Joanna, their mother, intervened. She winced over the girl—just college age—with her yellow dreadlocks and heavy belly. “Dru’s husband just died, Tristan. Not to mention…”
No one did mention The Scandal.
Except, of course, the press.
Tristan said, “A birth is just what you need.” Watching Dru. “It’s about time.”
Omar never stopped me from practicing.
His money, his position, their celebrity, had. No woman wanted a media circus at her birth.
Two girls braked their bicycles in the road. Security parted for family. Tristan’s ten-year-old daughter and Keziah’s eleven-year-old. Best friends, longing for horses of their own, collecting Breyer horses, reading horse books and L.M. Montgomery.
“Dad. Dad.” Keri’s bike crashed against the curb and she jumped into his arms, wrapping her legs against him, just as Dru and Tristan used to spring into the arms of their father, fighting for the first embrace of the scalloper captain ashore and losing to their mother.
He had been so decent.
Dru studied the dreadlock girl.

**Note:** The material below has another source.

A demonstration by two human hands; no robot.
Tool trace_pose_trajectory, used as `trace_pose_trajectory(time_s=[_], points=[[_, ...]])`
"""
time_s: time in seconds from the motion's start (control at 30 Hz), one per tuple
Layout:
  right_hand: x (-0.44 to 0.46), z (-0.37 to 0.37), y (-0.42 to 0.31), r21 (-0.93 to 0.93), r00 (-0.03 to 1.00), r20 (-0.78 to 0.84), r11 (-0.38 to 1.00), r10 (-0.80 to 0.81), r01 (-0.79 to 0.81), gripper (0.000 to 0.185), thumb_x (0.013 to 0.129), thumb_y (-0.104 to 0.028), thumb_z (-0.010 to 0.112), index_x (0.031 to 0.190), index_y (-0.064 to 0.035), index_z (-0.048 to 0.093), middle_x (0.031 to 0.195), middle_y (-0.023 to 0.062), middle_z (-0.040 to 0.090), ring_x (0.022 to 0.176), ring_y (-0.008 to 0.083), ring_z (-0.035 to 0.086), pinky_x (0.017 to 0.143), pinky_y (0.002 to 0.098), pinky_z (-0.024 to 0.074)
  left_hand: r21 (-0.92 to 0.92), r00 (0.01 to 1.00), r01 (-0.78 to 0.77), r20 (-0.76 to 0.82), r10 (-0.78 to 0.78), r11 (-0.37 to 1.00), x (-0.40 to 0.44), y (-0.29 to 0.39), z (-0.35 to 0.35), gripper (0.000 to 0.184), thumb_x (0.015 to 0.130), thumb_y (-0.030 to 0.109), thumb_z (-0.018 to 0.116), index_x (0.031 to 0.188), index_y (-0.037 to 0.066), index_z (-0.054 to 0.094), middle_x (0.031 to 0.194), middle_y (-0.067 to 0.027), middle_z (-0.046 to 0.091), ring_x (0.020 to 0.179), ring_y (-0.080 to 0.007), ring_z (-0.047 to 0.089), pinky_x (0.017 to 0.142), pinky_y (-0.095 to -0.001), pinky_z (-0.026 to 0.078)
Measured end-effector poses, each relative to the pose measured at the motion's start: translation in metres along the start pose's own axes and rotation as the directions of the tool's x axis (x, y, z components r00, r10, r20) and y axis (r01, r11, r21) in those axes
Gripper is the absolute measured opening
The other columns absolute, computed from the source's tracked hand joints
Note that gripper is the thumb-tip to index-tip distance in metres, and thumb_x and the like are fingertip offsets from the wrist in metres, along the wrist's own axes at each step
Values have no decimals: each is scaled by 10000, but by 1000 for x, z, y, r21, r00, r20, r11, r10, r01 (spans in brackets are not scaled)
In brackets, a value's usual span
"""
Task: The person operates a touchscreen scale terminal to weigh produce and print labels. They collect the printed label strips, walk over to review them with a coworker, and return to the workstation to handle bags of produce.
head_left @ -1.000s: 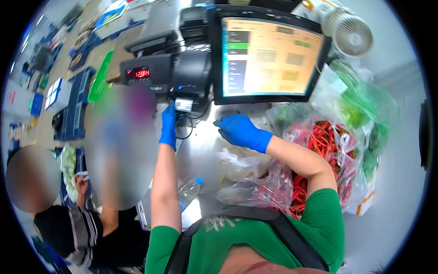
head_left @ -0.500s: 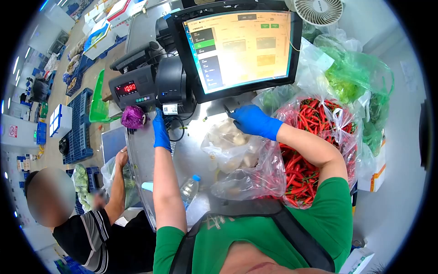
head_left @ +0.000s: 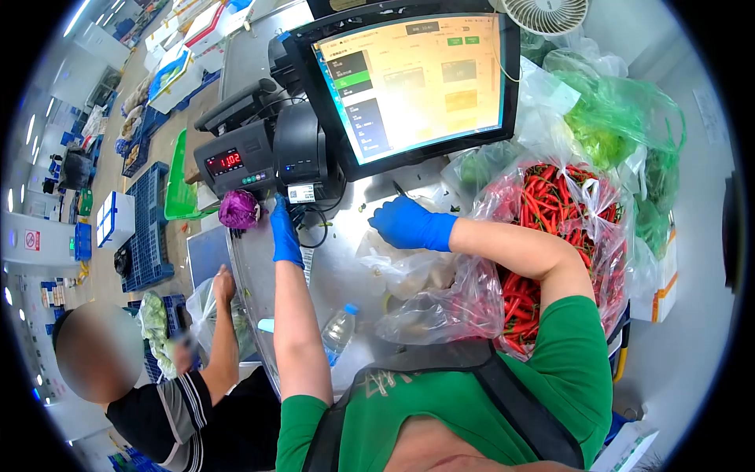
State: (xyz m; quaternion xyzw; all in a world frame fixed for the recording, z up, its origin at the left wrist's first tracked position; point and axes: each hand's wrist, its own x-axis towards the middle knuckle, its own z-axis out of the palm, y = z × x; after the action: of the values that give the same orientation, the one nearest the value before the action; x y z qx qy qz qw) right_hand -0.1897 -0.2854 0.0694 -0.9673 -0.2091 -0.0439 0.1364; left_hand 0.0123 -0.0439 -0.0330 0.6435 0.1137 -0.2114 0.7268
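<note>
My left hand (head_left: 285, 232), in a blue glove, reaches up to the white label (head_left: 301, 193) at the front of the black label printer (head_left: 299, 149); its fingers are close together at the label's edge. Beside it a purple cabbage (head_left: 239, 209) lies below the scale display (head_left: 230, 161), which shows red digits. My right hand (head_left: 409, 224), also gloved in blue, is closed over the metal counter (head_left: 338, 271), with a small dark pointed object (head_left: 399, 188) just above its fingers. What its fingers grip is hidden. Under that hand lies a clear bag with pale contents (head_left: 405, 271).
A large monitor (head_left: 417, 86) stands behind. Bagged red chillies (head_left: 550, 212) and green vegetables (head_left: 602, 134) fill the right side. A water bottle (head_left: 339, 332) lies near my left forearm. A co-worker (head_left: 169, 417) handles a bag at the left, beyond the counter edge.
The view has shifted. The blurred patch over the cabbage is gone and the scale digits differ. My right hand has moved slightly left, away from the bagged chillies. My left hand stays at the label.
</note>
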Motion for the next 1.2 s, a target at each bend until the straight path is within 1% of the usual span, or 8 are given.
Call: trace_pose_trajectory(time_s=[0.1,0.2,0.3,0.57,0.9,1.0,1.13,1.2], points=[[-7,19,-3,-17,996,79,999,48,-47,113,717,-148,562,785,-94,634,758,95,629,729,261,628,628,392,481,-21,1000,-6,20,7,1000,1,-1,0,402,912,506,450,961,135,599,871,-56,653,750,-179,634,651,-322,483],[-10,29,-6,-52,955,294,998,43,-29,142,725,-140,560,835,-76,623,804,104,622,755,266,613,649,397,479,-30,999,-14,31,15,999,2,-3,0,420,913,509,445,969,122,599,875,-64,653,764,-187,636,668,-321,488],[-14,30,-11,-83,978,206,996,-4,22,126,730,-138,552,815,-83,626,810,102,623,780,268,608,670,397,473,-34,999,-23,42,25,999,2,-5,0,436,914,513,437,980,114,600,883,-65,653,769,-191,635,681,-320,488],[-11,36,-12,-70,967,256,997,6,12,136,729,-141,549,832,-93,625,804,103,623,790,271,606,684,395,468,-21,1000,21,2,-21,1000,3,-3,2,462,913,532,422,976,114,609,908,-61,658,776,-182,623,741,-330,467],[-13,36,-9,-41,987,152,998,-50,56,175,725,-153,563,870,-80,628,765,110,634,748,271,616,641,412,470,19,999,43,25,-44,999,-11,9,11,449,919,495,439,954,83,615,878,-74,671,739,-165,637,672,-277,479],[-6,27,-6,-66,969,244,996,-48,66,170,734,-155,559,870,-83,631,782,117,635,759,277,625,646,411,478,-17,998,56,-10,-56,998,-17,15,20,427,929,441,433,969,70,642,836,-80,682,690,-159,643,650,-270,477],[15,17,-1,17,990,139,999,26,-28,123,769,-182,566,837,-106,634,790,113,630,735,270,637,622,403,497,-78,1000,-2,-8,2,997,-23,5,12,414,931,421,444,994,61,639,847,-89,680,687,-169,646,645,-274,489],[39,-10,-1,-42,993,74,995,94,-91,120,776,-200,577,822,-104,632,793,96,624,740,268,629,609,404,493,-108,1000,15,24,-12,994,-19,3,12,392,924,418,469,1019,74,630,892,-88,678,752,-175,654,679,-270,502]])
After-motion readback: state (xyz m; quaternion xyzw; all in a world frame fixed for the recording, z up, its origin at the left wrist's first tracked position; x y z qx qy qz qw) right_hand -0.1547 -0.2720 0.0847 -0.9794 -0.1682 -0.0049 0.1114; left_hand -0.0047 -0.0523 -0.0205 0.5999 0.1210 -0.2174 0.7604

Deaf. Going to have a baby. Dru tried to guess gestational age. The baby had dropped. Oceania’s face had that ripe, full-moon look. It comforted her to think like a midwife again.
Instead of the woman she had become.
Dru glanced to Keziah, a midwife unafraid of home births—or ship births, Dru reflected ruefully. Keziah was committed to doing things in whatever environment the mother chose. She strode behind Dru to one side, long hair, dark fire, whipping in October’s gray wind, disdain flaring her nostrils over Tristan’s bringing a stranger. Not seeing, yet, a pregnant woman in need. Keziah’s brown, almost black, witch-eyes drilled Tristan’s back, as though delivering a curse.
Dru asked Oceania, “How old are you?” She flashed up her own fingers, demonstrating.
Barely concealed annoyance. Ten fingers. Twice.
Tristan smiled for the stranger he’d brought. His straight teeth were discolored internally from rheumatic fever when he and Dru were eleven and in the Sudan, that awful time. Dru felt the heat and sand that was really dust, saw the wounds left where strips of flesh had been gouged in such deliberate pattern from his adolescent face. She saw him slipping in and out of consciousness with fever, fever from a strep infection, probably from his wounds. He hadn’t let her hold his hand, because now he was a man; the dark and festering scars said so, as did the private male wound for which Robert Hall surreptitiously took him to the blacksmith healer from a neighboring tribe. The blacksmiths, born in fire, keepers of fire, were magicians everywhere in the Sahara. The Rashaida, the Bedouin with whom they’d stayed, the group Robert Hall was studying, avoided blacksmiths, but Tristan had needed magic.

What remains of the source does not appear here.